Autoatendimento do Mecanismo Especial de Devolução (MED) agiliza a contestação de fraudes, mas a ABBC aponta melhorias em comunicação ao usuário, critérios de elegibilidade, acompanhamento de status e usabilidade da jornada para tornar o sistema mais claro e eficiente

Imagine a seguinte situação: uma pessoa percebe que caiu em um golpe de Pix. Ao notar a transação indevida, ela entra em contato com seu banco para tentar recuperar o valor.
Até pouco tempo, esse processo dependia majoritariamente de canais de atendimento — como telefone ou chat — e da intermediação direta das equipes do banco para registrar a ocorrência e iniciar a comunicação com a instituição recebedora. Isso podia tornar a jornada mais demorada e menos transparente para o cliente.
Com a evolução recente do sistema, esse fluxo começou a mudar. Hoje, em muitas instituições, o próprio cliente já consegue registrar a contestação diretamente pelo aplicativo, de forma mais rápida e estruturada. A partir daí, os bancos envolvidos passam a se comunicar para analisar o caso e, se confirmada a fraude ou golpe, tentar a devolução dos valores. A devolução continua não sendo automática nem garantida, porém o processo para sua solicitação passou a ser automatizado.
Esse avanço foi possível com a introdução do chamado Autoatendimento do Mecanismo Especial de Devolução (MED) — o AutoMED —, uma evolução dentro do ecossistema do Pix que organiza e padroniza a comunicação entre instituições financeiras nesses casos. O mecanismo foi desenvolvido no âmbito das regras do Banco Central do Brasil, como parte do aprimoramento contínuo das ferramentas de segurança do sistema.
Apesar de representar um passo importante, os primeiros meses de uso do AutoMED evidenciaram que ainda há espaço para evolução. Atento a isso, o Banco Central realizou, no início de 2026, uma consulta ao mercado no âmbito do Grupo Estratégico de Segurança (GE-Seg), com o objetivo de colher percepções e sugestões para o aperfeiçoamento do modelo.
A Associação Brasileira de Bancos levou o tema para discussão em suas comissões e grupos de trabalho. Entre os principais pontos positivos observados, destaca-se o ganho de agilidade na abertura de solicitações, com maior autonomia para o cliente registrar a ocorrência diretamente no app do banco. Também houve avanços na transparência do processo, com melhor visibilidade sobre o andamento dos pedidos, e redução da necessidade de acionamento de canais de atendimento para consultas básicas.

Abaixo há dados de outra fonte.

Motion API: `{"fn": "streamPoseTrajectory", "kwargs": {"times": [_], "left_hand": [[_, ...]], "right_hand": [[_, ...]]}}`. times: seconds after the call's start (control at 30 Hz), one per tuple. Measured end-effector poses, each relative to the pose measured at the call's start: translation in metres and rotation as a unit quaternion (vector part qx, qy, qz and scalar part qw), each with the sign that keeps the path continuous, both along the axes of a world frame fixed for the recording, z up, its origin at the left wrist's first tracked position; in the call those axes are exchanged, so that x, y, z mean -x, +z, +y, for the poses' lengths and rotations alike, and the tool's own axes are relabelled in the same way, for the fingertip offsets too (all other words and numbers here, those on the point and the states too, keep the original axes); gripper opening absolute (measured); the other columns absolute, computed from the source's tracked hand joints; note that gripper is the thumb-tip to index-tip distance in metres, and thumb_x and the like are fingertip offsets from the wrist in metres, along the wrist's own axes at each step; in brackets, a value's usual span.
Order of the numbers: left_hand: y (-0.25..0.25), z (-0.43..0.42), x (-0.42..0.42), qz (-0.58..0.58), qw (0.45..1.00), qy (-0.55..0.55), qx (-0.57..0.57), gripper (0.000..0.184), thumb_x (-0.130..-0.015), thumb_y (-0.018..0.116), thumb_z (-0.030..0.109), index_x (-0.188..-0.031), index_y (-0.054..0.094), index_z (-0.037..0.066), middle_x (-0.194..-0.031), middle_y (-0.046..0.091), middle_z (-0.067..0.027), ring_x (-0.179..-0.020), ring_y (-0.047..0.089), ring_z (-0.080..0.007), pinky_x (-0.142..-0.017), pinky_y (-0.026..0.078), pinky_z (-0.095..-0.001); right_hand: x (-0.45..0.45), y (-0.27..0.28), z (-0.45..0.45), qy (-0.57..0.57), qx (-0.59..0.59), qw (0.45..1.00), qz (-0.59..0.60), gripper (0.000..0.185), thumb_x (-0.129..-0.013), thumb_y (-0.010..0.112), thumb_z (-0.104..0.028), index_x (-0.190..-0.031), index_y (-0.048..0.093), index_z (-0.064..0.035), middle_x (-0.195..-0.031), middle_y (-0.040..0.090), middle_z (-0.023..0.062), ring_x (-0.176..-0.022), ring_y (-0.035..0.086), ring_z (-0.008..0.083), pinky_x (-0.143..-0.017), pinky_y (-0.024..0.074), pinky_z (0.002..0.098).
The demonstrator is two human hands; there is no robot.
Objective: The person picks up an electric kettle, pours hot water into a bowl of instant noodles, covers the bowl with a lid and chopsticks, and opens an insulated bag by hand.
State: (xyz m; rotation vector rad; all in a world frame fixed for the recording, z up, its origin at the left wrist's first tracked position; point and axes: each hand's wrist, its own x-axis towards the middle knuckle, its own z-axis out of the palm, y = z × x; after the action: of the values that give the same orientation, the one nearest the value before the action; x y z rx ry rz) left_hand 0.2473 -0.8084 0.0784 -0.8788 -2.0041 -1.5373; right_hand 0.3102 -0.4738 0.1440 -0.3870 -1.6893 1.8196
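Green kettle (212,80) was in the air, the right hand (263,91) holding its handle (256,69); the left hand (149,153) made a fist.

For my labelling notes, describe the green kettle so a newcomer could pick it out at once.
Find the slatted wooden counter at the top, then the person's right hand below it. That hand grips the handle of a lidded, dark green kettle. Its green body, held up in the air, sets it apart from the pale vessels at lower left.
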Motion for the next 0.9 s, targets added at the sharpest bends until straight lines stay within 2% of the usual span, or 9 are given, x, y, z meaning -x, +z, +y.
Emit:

Por outro lado, os associados apontaram desafios relevantes. Um dos principais é o uso inadequado do fluxo por parte de clientes em situações que não se enquadram nas regras do MED, como erros de digitação, desacordos comerciais ou arrependimentos, muitas vezes registrados como se fossem fraude. Isso gera rejeições, frustração para o usuário e aumento do retrabalho para as instituições.
Também foram identificadas limitações na jornada, como a ausência de possibilidade de edição da solicitação após o envio, além da necessidade de aprimorar a comunicação para tornar mais claros os critérios de elegibilidade e o acompanhamento dos status ao longo do processo.
Entre as sugestões de melhoria apresentadas, estão o desenvolvimento de uma visão consolidada das devoluções relacionadas a um mesmo caso, especialmente quando há múltiplas instituições envolvidas; a padronização das informações exibidas aos clientes; o reforço das orientações de comunicação; e maior detalhamento dos status das solicitações, diferenciando as etapas da notificação e da devolução.
Com essa iniciativa, a ABBC reforça seu papel de interlocutora do setor e contribui ativamente para o aprimoramento do sistema. O objetivo é fortalecer a segurança e a eficiência do Pix, beneficiando tanto instituições quanto clientes.
A entidade seguirá em diálogo com seus associados e com o Banco Central, acompanhando a evolução do AutoMED e contribuindo para o desenvolvimento de um Sistema Financeiro Nacional cada vez mais robusto, seguro e eficiente.